Yo quisiera una asi...

Minuto 7:40 
es mi sueño llegar a vivir para verlo.... 
http://www.youtube.com/watch?v=JxKudIiDu6Y&feature=related
pd. no se si existan...
saludos


----------



## Cyborg16 (Jul 22, 2010)

Lo de sony es pura ficcion :s


----------



## luchosexto (Jul 22, 2010)

No creo que en la actualidad exista, pero me parece que dentro de 5 años nos vamos a encontrar con cosas mas impresionante que estas. Saludos


----------



## Foox (Jul 22, 2010)

yo estoy esperando que alguien haga un multisim, livewire o algun simulador de circuitos para el Blackberry.


----------



## Helminto G. (Jul 23, 2010)

quisiera que alguien subiera al transporte publico en mexico con una de esas pulseritas, (creo que seria el primero en pensar en asaltar al tipo)


----------



## DOSMETROS (Jul 23, 2010)

Cyborg16 dijo:


> Lo de sony es pura ficcion :s


 




luchosexto dijo:


> No creo que en la actualidad exista, pero me parece que dentro de 5 años nos vamos a encontrar con cosas mas impresionante que estas. Saludos


 

Título: Computadora Sony* será *una pulsera 




Helminto G. dijo:


> quisiera que alguien subiera al transporte publico en mexico con una de esas pulseritas, (creo que seria el primero en pensar en asaltar al tipo)


 



			
				Helminto G. [B dijo:
			
		

> VOZ DE MACHO[/B] ;334675] ¡ Entregame la pulserita !


----------



## Helminto G. (Jul 23, 2010)

naaaa, no soy ladron....     a  lo mucho estafador....


----------



## lubeck (Jul 23, 2010)

> VOZ DE MACHO[/B] ;334675] ¡ Entregame la pulserita !
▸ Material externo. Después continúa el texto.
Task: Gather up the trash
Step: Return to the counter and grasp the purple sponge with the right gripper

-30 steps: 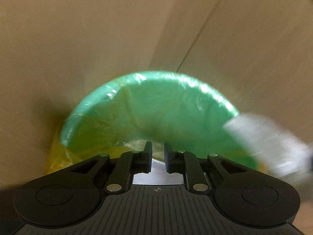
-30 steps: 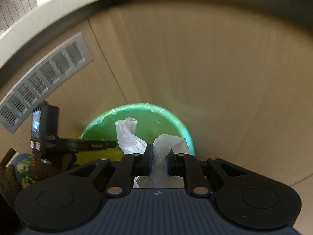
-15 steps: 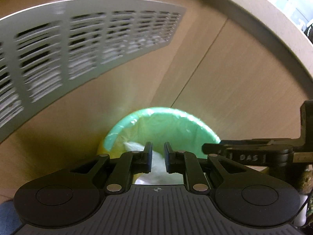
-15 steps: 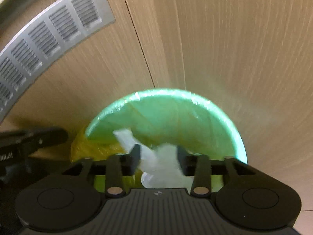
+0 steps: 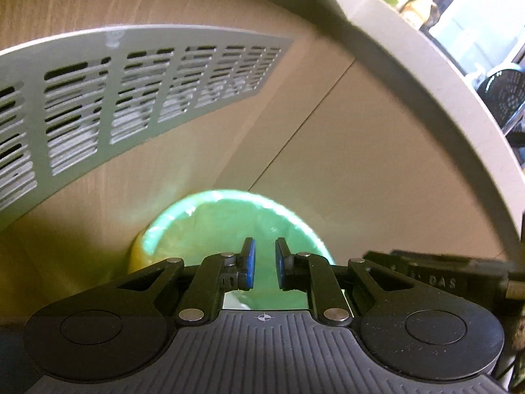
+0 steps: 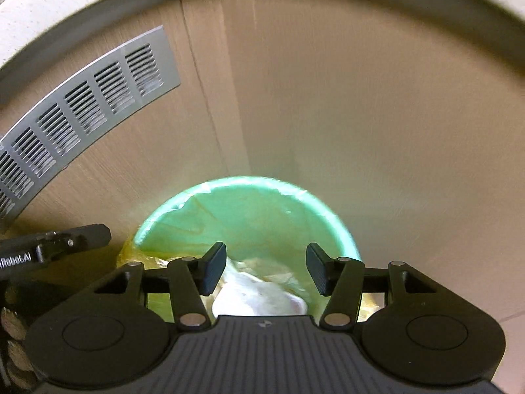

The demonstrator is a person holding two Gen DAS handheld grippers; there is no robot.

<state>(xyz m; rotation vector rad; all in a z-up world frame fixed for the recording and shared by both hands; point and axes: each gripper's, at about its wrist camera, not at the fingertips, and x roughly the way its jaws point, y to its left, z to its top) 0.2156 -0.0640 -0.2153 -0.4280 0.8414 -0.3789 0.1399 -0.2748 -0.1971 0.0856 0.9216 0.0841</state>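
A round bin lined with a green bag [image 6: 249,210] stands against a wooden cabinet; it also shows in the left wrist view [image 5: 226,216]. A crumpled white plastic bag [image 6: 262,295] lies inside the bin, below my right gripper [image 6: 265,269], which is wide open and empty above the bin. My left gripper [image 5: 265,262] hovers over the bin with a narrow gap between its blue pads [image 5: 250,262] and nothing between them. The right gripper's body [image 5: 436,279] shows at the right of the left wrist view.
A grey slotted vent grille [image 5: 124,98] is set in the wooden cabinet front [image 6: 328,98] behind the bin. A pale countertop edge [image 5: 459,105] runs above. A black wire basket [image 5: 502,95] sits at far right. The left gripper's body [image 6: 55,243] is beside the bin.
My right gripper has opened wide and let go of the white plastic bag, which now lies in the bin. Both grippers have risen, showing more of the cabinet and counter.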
que bueno que asi fuera...

no se toman la molestia ni de hablar... nada mas te ponen la navaja y les entregas todo lo que traigas


----------



## Helminto G. (Jul 23, 2010)

si, hasta lo ue no les pides


edito: lo que no les piden


----------



## lubeck (Jul 23, 2010)

> lo que no les piden


ah.. pero eso si o no helminto... te dan un codigo para que ya no te vuelva a asaltar otro compa... y hasta eso son buenas gentes...ya que te quitaron la pulsera,calculadora,reloj,dinero,et.etc te preguntan si traes para el pasaje y te dan de tu dinero  que poca...


----------



## Helminto G. (Jul 23, 2010)

jaaaa, si me ha pasado, o un tipo que termina siendo un conocido, o que no traes nada y te dicen hay p la otra


----------